Arguments: $dropbox, $source, $target

Function copies file or directory from one location to another. Metadata for copy can be accessed using "metadata" function.

copyfile($dropbox, '/data/2012.dat', '/data/2012.dat.bak') or die $!;

say 'Created backup with revision ', metadata($dropbox)->{'revision'};

movefile

Arguments: $dropbox, $source, $target

Function moves file or directory from one location to another. Metadata for moved file can be accessed using "metadata" function.

movefile($dropbox, '/data/2012.dat', '/data/2012.dat.bak') or die $!;

say 'Created backup with size ', metadata($dropbox)->{'size'};

deletefile

Arguments: $dropbox, $path

Function deletes file or folder at specified path. Metadata for deleted item is accessible via "metadata" function.

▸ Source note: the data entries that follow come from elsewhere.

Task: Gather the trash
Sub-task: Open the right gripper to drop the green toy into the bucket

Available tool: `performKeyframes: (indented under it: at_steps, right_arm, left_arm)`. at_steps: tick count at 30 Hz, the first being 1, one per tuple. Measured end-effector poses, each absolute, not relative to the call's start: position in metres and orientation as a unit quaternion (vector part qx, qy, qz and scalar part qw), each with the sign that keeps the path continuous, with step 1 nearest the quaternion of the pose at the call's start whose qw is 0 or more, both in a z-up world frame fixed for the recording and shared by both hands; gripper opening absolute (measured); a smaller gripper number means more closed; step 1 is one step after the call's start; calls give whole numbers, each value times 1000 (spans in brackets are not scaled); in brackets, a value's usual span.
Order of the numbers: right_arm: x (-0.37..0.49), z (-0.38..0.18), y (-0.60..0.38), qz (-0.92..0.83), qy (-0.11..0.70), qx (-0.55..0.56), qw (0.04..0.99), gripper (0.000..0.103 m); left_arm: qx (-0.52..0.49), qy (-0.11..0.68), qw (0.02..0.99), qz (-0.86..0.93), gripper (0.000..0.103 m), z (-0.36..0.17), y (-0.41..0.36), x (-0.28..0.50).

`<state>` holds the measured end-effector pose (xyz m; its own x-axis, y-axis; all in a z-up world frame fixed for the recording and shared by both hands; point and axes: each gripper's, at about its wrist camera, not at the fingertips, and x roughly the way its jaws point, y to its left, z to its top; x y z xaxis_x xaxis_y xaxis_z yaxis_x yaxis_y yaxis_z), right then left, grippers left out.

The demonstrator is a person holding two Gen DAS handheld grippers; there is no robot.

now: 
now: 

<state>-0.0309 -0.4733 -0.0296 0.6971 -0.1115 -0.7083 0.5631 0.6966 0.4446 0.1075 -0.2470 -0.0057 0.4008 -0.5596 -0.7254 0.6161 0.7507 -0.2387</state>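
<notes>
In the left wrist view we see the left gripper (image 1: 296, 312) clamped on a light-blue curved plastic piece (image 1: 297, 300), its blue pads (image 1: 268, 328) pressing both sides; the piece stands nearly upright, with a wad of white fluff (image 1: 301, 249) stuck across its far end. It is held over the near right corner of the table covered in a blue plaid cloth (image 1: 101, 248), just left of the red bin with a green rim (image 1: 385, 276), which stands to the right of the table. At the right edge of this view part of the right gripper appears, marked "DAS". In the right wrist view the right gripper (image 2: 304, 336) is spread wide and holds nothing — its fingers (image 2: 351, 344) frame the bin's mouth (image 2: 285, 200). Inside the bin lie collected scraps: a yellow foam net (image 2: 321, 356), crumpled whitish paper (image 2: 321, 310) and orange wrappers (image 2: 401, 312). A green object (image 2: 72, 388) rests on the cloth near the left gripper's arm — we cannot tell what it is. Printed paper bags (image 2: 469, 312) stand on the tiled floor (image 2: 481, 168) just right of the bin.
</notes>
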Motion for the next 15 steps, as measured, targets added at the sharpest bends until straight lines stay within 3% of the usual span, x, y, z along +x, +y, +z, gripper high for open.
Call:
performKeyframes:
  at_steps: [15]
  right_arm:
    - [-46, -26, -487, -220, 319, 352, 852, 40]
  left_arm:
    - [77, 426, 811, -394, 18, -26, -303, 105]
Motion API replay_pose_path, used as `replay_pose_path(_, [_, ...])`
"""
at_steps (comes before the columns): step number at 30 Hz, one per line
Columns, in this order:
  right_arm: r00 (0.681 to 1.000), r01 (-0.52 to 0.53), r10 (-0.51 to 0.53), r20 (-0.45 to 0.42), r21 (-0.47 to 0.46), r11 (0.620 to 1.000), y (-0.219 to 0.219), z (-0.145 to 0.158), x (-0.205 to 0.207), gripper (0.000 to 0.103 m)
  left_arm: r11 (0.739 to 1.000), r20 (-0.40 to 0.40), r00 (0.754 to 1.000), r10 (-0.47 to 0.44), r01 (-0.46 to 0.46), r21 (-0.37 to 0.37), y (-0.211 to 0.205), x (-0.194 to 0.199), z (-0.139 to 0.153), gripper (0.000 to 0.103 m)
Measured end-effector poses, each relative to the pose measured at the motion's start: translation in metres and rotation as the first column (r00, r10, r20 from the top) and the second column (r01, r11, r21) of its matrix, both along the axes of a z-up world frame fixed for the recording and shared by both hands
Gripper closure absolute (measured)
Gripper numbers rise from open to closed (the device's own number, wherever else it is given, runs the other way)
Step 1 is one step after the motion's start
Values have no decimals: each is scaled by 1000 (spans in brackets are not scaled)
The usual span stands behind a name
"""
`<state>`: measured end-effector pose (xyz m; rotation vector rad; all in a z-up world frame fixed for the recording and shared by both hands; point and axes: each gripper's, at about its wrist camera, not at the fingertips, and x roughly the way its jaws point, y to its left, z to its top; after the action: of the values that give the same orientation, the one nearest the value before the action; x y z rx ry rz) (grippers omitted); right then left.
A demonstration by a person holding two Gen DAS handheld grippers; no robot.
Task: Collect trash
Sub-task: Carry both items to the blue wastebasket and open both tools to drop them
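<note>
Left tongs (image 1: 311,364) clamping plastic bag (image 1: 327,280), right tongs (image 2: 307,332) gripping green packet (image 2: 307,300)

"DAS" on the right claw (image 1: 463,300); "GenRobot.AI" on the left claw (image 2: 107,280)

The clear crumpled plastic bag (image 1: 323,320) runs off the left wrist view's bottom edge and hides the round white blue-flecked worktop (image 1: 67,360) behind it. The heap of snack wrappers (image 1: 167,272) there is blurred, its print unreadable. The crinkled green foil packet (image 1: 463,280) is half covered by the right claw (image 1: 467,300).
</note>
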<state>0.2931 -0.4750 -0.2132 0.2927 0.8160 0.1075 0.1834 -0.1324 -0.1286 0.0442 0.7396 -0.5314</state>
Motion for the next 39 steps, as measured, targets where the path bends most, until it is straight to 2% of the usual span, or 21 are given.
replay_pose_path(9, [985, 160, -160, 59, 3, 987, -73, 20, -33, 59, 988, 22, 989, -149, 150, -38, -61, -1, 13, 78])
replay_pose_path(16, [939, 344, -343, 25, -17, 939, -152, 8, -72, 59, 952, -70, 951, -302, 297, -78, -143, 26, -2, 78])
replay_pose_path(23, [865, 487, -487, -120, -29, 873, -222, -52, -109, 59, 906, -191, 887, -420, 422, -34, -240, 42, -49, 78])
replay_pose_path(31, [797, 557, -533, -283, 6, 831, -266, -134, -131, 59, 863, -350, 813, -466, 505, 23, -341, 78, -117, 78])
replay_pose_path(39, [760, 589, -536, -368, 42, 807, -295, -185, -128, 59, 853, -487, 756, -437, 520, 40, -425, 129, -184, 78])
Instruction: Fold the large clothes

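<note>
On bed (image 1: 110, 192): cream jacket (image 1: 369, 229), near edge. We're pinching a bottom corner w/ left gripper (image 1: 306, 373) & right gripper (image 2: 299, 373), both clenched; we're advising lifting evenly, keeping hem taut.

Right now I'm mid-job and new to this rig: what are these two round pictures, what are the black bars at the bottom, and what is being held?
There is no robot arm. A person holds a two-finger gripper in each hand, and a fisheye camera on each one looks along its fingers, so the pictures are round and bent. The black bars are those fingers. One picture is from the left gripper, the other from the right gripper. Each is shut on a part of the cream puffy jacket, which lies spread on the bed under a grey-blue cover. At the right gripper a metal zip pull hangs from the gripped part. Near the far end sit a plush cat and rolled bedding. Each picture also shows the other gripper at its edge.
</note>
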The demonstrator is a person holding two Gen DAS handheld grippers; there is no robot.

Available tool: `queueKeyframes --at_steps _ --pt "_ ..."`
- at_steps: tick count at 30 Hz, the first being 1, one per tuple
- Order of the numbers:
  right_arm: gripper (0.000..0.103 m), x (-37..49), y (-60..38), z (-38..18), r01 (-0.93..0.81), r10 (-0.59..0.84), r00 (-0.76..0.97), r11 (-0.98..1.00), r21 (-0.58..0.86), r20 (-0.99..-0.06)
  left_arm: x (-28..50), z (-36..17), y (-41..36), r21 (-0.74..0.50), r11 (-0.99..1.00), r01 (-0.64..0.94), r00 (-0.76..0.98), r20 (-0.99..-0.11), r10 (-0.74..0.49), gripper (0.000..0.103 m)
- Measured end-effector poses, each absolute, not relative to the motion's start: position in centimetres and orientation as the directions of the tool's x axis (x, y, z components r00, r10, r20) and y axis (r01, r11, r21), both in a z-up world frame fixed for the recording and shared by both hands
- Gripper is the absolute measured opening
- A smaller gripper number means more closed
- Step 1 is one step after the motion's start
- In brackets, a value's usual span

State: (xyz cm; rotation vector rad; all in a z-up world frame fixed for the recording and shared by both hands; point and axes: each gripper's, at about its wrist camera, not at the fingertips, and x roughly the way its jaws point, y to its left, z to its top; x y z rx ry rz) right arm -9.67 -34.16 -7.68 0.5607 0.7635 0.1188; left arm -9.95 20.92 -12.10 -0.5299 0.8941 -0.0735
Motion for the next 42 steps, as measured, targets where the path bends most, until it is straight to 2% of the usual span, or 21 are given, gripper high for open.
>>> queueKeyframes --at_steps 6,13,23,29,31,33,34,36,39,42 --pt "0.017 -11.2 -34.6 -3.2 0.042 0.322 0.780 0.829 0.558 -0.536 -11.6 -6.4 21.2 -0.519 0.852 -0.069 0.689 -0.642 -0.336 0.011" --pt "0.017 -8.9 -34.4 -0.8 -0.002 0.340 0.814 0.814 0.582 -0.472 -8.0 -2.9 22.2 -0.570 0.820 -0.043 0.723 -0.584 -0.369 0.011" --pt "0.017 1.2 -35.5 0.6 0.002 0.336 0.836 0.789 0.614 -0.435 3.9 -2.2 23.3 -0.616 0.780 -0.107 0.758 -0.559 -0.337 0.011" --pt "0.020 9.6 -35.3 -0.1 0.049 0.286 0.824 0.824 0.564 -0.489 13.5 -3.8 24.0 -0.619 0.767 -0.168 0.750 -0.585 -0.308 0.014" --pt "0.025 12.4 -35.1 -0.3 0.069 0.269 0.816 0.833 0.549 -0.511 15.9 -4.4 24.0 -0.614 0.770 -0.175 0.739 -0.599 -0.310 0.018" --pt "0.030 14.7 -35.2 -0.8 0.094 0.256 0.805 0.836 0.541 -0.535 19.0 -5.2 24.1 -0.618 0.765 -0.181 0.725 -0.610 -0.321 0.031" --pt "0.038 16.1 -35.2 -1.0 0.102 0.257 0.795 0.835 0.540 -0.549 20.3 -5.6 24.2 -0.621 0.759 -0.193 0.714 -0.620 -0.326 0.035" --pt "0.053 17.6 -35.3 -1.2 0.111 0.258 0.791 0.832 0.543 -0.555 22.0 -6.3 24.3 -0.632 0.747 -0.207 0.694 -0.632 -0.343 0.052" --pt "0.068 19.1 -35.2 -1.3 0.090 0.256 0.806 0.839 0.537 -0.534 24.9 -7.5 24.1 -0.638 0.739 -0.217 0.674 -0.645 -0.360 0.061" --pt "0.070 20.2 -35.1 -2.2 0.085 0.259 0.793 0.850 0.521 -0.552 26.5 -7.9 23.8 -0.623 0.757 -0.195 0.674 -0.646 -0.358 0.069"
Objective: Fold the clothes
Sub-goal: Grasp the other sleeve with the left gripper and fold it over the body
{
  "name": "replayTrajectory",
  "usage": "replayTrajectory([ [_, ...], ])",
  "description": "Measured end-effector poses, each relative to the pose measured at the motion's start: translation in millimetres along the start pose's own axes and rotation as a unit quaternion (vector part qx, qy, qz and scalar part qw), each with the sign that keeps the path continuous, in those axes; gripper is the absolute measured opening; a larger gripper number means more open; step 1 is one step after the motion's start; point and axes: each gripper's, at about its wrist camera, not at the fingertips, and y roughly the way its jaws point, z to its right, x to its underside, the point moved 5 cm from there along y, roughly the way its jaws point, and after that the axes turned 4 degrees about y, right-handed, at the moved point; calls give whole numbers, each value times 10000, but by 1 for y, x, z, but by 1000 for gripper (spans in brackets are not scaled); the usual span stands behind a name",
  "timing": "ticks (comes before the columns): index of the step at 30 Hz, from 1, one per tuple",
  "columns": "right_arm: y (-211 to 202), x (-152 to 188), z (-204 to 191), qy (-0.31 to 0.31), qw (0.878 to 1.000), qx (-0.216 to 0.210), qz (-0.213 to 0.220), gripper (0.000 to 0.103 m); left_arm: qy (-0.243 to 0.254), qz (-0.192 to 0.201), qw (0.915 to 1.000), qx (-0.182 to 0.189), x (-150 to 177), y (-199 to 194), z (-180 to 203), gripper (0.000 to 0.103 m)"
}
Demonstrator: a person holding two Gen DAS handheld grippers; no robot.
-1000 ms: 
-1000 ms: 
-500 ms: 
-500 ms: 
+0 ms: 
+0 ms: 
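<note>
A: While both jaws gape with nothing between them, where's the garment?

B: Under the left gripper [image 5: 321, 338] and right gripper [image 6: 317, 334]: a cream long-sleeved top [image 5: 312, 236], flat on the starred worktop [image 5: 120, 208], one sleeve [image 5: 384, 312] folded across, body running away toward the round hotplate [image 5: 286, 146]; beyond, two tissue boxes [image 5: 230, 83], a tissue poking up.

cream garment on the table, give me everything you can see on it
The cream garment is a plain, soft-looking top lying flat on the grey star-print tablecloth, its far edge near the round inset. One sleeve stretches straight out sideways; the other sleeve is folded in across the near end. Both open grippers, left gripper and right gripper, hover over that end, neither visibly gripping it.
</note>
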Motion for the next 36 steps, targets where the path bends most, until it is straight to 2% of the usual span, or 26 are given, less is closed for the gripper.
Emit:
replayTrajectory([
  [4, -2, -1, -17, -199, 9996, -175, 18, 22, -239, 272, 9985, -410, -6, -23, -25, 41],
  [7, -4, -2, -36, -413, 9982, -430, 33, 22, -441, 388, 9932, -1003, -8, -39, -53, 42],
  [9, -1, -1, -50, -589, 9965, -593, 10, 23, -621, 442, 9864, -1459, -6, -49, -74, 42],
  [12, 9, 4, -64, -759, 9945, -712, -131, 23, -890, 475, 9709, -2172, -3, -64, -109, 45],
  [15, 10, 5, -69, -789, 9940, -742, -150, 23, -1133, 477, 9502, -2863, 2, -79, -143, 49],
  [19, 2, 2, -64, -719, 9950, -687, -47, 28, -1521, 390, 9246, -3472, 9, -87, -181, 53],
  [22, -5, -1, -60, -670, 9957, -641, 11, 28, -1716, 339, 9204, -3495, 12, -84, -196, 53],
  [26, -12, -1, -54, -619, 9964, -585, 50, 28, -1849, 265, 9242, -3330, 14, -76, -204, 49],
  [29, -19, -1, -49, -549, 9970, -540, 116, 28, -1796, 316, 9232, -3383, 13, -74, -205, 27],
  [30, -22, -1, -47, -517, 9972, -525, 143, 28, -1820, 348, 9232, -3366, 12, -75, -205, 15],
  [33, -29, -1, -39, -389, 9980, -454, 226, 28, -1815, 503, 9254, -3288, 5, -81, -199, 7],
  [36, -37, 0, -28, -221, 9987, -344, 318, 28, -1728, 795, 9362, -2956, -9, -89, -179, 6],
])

deletefile($dropbox, '/data/2012.dat.bak') or die $!;

say 'Deleted backup with last modification ', metadata($dropbox)->{'modification'};

createfolder

Arguments: $dropbox, $path

Function creates folder at specified path. Metadata for created folder is accessible via "metadata" function.

createfolder($dropbox, '/data/backups') or die $!;

say 'Created folder at path ', metadata($dropbox)->{'path'};

SEE ALSO

Furl, Furl::HTTP, WebService::Dropbox, Dropbox API

AUTHOR

Alexander Nazarov <nfokz@cpan.org>

COPYRIGHT AND LICENSE

Copyright 2013-2016 Alexander Nazarov

This program is free software; you can redistribute it and/or modify it under the same terms as Perl itself.